- EXERCISE GOAL:
Copy out every line of the records where the string "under" occurs.

- DATASET:
☆ ☆ ☆ ☆ ☆

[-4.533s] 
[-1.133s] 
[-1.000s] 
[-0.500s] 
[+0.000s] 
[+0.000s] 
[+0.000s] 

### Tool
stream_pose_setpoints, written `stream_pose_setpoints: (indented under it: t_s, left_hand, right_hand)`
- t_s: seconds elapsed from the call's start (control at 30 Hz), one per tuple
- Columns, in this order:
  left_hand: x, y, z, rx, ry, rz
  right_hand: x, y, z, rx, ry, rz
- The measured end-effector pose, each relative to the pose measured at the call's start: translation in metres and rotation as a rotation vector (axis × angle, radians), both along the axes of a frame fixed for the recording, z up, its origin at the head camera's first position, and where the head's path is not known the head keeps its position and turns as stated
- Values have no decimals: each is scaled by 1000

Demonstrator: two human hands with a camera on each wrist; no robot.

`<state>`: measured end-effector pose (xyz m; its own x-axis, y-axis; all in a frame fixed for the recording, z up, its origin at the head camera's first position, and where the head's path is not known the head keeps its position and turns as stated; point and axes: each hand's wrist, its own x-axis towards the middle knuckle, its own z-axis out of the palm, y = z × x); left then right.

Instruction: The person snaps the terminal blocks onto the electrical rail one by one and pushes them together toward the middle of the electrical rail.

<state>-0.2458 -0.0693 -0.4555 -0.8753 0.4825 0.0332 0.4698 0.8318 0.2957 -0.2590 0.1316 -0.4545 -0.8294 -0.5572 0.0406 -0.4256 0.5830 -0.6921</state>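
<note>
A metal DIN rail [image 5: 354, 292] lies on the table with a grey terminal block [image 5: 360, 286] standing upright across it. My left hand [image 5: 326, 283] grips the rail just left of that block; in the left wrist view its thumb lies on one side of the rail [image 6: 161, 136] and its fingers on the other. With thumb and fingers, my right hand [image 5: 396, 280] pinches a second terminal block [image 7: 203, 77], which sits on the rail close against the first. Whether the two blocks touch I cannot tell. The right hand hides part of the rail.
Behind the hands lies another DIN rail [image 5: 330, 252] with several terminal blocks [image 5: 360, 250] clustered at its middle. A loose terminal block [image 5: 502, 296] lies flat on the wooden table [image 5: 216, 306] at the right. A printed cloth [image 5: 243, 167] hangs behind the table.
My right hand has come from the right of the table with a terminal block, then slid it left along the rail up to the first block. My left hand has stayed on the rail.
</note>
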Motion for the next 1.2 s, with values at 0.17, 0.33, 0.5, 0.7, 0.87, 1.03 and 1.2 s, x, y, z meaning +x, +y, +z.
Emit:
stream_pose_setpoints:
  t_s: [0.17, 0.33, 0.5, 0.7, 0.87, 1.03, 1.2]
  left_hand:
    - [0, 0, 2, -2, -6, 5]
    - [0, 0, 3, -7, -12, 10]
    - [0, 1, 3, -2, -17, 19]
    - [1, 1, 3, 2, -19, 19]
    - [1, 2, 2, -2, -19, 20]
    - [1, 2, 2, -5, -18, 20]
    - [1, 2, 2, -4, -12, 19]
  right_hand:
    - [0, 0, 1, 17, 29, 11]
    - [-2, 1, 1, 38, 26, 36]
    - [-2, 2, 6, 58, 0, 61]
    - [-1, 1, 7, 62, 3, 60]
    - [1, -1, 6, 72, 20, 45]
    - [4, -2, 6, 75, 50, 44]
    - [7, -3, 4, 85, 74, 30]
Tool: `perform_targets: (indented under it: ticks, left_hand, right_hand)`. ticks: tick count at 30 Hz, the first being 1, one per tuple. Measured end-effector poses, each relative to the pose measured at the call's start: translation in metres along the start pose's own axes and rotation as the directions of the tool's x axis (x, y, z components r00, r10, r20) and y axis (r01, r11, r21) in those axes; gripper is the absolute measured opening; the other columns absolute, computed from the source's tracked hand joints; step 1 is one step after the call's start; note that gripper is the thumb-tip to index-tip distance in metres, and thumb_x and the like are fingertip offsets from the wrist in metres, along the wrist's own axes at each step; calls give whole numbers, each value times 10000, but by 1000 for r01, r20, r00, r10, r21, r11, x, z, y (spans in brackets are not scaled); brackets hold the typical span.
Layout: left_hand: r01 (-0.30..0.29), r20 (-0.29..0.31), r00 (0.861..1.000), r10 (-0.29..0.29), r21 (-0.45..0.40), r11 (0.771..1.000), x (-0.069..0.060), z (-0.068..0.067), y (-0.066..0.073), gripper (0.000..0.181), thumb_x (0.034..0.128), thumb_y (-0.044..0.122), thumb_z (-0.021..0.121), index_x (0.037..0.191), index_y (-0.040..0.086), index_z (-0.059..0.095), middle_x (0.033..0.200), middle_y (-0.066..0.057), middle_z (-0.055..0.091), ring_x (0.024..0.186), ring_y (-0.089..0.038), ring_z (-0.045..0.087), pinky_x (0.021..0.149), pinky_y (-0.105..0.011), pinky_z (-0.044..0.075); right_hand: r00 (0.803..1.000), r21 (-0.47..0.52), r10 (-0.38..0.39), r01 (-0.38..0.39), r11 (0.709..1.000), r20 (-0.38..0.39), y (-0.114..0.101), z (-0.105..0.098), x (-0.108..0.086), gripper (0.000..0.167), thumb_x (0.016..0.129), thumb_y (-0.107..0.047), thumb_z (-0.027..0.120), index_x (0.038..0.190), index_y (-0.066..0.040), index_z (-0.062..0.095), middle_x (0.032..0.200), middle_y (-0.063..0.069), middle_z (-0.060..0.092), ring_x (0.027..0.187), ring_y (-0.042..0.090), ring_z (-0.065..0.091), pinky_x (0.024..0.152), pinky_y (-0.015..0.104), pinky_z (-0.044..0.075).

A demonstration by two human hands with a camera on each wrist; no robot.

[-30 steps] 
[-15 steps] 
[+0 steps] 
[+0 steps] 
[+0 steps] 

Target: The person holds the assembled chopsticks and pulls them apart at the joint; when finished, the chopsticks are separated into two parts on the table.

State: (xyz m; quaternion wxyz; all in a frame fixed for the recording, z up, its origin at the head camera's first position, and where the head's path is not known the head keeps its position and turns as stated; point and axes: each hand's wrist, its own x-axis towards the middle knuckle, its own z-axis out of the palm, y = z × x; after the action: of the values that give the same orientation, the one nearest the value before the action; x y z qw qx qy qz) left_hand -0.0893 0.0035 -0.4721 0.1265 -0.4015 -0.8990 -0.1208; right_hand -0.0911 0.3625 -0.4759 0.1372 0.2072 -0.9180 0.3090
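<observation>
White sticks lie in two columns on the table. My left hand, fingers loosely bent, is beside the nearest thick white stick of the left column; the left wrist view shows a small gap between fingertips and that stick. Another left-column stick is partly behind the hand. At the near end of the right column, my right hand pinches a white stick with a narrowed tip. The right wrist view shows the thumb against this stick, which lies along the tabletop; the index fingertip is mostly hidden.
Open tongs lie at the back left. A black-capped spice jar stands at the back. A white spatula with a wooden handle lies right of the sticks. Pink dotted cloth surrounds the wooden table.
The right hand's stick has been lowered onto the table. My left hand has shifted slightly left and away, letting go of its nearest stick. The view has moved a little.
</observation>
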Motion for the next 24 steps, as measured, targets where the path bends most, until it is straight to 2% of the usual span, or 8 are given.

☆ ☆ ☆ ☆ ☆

- TASK SOLUTION:
stream_pose_setpoints, written `stream_pose_setpoints: (indented under it: t_s, left_hand, right_hand)`
Tool: `perform_targets: (indented under it: ticks, left_hand, right_hand)`. ticks: tick count at 30 Hz, the first being 1, one per tuple. Measured end-effector poses, each relative to the pose measured at the call's start: translation in metres along the start pose's own axes and rotation as the directions of the tool's x axis (x, y, z components r00, r10, r20) and y axis (r01, r11, r21) in those axes; gripper is the absolute measured opening; the other columns absolute, computed from the source's tracked hand joints; step 1 is one step after the call's start; note that gripper is the thumb-tip to index-tip distance in metres, and thumb_x and the like are fingertip offsets from the wrist in metres, along the wrist's own axes at each step; calls give whole numbers, each value times 10000, but by 1000 for r01, r20, r00, r10, r21, r11, x, z, y (spans in brackets are not scaled); brackets hold the typical span.

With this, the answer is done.